Given these similarities, it is not inconceivable to me that one day the self-appointed watchdogs of Americans' health, the same men and women who are now ranged against smokers, may refocus their efforts against those who would rather bake their own skins than blacken their own lungs. I have never been a smoker, but I have always been prepared to stand with my many friends who do choose to smoke as they have borne the persecutions heaped upon them by the prudent and the self-righteous; and if and when my friends who are wont to go a-tanning someday suffer similar threats and indignities, they may rest assured that my own regard for them shall never be undone by the imprecations of fanatics. Adieu.

Tuesday, March 27, 2007

The Good Doctor Considers His Own Name and That of This Weblog

To begin with, I believe I should confess immediately that I am writing under a pseudonym. "Hector Lewis Errorladen, Ph.D." is in fact an anagram of my true name (first, middle, and last), regarding which I have decided to remain reticent for the time being. I do, however, have a doctorate; I am prone, sadly, to the committing of many errors; C. S. Lewis has been a rolemodel of mine, not least as a stylist, for many years; and in the course of any blogging I might do I shall inevitably hector my readers insupportably. For these reasons I do not think it is inappropriate for me to lay these posts before the public under the guise of Dr. Errorladen.

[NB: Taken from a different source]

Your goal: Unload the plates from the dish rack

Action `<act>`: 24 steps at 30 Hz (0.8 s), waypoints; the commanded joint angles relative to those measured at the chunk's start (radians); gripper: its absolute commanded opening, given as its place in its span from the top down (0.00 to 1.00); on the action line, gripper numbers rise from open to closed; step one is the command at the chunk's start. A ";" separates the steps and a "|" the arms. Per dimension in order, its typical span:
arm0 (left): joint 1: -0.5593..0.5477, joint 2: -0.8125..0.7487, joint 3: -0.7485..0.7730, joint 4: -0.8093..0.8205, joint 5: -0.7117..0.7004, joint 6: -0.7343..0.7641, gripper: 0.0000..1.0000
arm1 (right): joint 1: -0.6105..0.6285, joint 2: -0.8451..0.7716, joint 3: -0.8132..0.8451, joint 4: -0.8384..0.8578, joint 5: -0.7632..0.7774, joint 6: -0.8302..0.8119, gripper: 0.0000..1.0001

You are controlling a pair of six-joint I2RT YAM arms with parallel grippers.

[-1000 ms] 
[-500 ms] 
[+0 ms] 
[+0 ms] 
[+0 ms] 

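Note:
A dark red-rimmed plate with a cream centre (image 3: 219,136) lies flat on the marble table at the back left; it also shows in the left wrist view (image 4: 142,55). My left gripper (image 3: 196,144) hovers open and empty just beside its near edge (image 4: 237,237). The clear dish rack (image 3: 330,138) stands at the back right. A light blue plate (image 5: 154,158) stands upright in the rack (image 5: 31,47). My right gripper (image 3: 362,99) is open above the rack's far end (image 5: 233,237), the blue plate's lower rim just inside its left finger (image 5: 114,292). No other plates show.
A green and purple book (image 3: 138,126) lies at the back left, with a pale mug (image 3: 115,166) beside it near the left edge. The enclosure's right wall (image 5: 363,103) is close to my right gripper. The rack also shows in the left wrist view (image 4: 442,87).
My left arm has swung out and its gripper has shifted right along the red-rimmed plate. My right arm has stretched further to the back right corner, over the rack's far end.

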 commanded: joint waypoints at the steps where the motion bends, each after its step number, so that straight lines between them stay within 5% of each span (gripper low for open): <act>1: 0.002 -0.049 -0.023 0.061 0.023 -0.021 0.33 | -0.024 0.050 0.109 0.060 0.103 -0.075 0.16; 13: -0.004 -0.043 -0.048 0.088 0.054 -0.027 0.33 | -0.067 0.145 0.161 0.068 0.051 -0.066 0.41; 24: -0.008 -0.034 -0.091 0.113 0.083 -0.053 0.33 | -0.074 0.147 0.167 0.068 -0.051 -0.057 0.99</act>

Next, I think I should explain the words composing the title of this weblog: Drolleries seems fitting, since I have always had difficulty remaining solemn or soberminded about anything, as many of my friends can testify; and so I imagine that these posts will more often be attempts to amuse and divert than to enlighten or reform. Orphan I chose for two reasons: First, because I have never known my biological parents, and so am something of an orphan myself; and second, because I fear that these posts will themselves eventually be orphaned, abandoned by their author to time and the elements, by the force of which they shall eventually disintegrate into half-phrases and semiwords and, finally, collapse into dust and stray serifs. Wretched, I think, is self-explanatory--or shall become so. Finally, in company with my nom de plume, "Wretched Orphan Drolleries" is an anagram of my real name--yet so perfect a heading for these little outbursts that I would keep it even without the additional tincture of cleverness that this circumstance provides. Adieu.

Monday, March 26, 2007

Some Preliminary Remarks

This, gentle reader, is my first, hesitating attempt at web-logging. It is entirely conceivable to me that I will delete this first post, indeed delete this blog completely, and so return to the relative safety and obscurity of the non-blogging part of the human race. But first, let me just get a notion of what a post looks like on this blog when everything is properly set up. I will sleep on it tonight; and if tomorrow it still does not seem too foolish for me to do so, then perhaps I will elect to proceed (or not) with what would appear to be an increasingly popular pastime for wastrels and windbags. Adieu.